◆ AIM OF THE TASK:
Could you print all of the data below again, exactly?

◆ DATA BELOW:
__________________________________________________

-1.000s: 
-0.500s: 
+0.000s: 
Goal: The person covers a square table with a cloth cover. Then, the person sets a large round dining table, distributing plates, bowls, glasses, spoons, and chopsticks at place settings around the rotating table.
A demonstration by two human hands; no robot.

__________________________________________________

◆ RESPONSE BELOW:
-1.000s: 
-0.500s: 
+0.000s: 
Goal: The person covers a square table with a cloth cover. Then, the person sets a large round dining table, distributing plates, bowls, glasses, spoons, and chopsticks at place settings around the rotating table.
A demonstration by two human hands; no robot.

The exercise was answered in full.